Data section:
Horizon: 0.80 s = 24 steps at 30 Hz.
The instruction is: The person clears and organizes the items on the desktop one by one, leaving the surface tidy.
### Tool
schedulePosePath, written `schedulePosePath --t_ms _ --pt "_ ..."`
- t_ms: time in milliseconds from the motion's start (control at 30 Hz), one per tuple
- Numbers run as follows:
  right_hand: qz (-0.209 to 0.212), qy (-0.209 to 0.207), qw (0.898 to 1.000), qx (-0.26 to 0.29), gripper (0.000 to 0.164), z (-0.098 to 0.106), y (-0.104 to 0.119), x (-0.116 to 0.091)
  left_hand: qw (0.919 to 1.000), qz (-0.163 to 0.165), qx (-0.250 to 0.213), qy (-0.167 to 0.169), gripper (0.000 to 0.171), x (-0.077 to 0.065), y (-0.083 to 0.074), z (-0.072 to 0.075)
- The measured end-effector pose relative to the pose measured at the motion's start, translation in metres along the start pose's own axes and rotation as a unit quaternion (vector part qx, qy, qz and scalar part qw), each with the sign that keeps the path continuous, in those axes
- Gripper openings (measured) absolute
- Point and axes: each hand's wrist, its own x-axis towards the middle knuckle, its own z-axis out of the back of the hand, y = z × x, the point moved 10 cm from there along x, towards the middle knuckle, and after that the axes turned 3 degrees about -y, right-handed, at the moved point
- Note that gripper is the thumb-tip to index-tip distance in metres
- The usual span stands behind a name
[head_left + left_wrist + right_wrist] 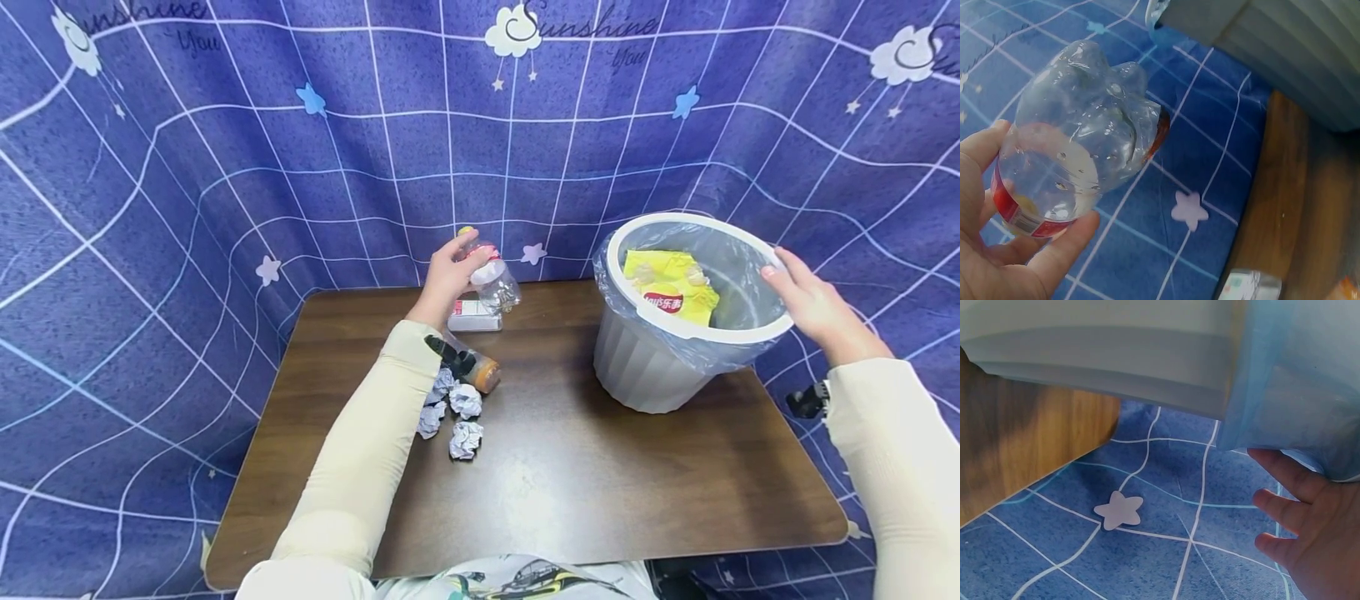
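Note:
Over the back of the table, my left hand [450, 271] holds a clear plastic bottle [498, 289] with a red label and yellow cap. The left wrist view shows my fingers and thumb around the labelled part of this crumpled bottle [1079, 125]. My right hand [821, 312] grips the right rim of a grey trash bin [648, 367], thumb over the inner side. From the right wrist, several fingers [1300, 512] show spread outside the bin's liner [1291, 381]. A yellow chip bag [671, 283] lies inside the bin.
A white box [474, 320] lies below the held bottle. Another clear bottle with an orange end [483, 375] lies partly behind my left forearm. Several crumpled paper balls [466, 440] sit nearby on the brown table [570, 467]. A blue curtain [480, 150] hangs behind.

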Motion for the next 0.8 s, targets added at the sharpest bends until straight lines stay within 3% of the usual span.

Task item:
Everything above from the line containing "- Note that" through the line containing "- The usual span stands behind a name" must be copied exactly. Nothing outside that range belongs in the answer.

Task output:
- Note that gripper is the thumb-tip to index-tip distance in metres
- The usual span stands behind a name

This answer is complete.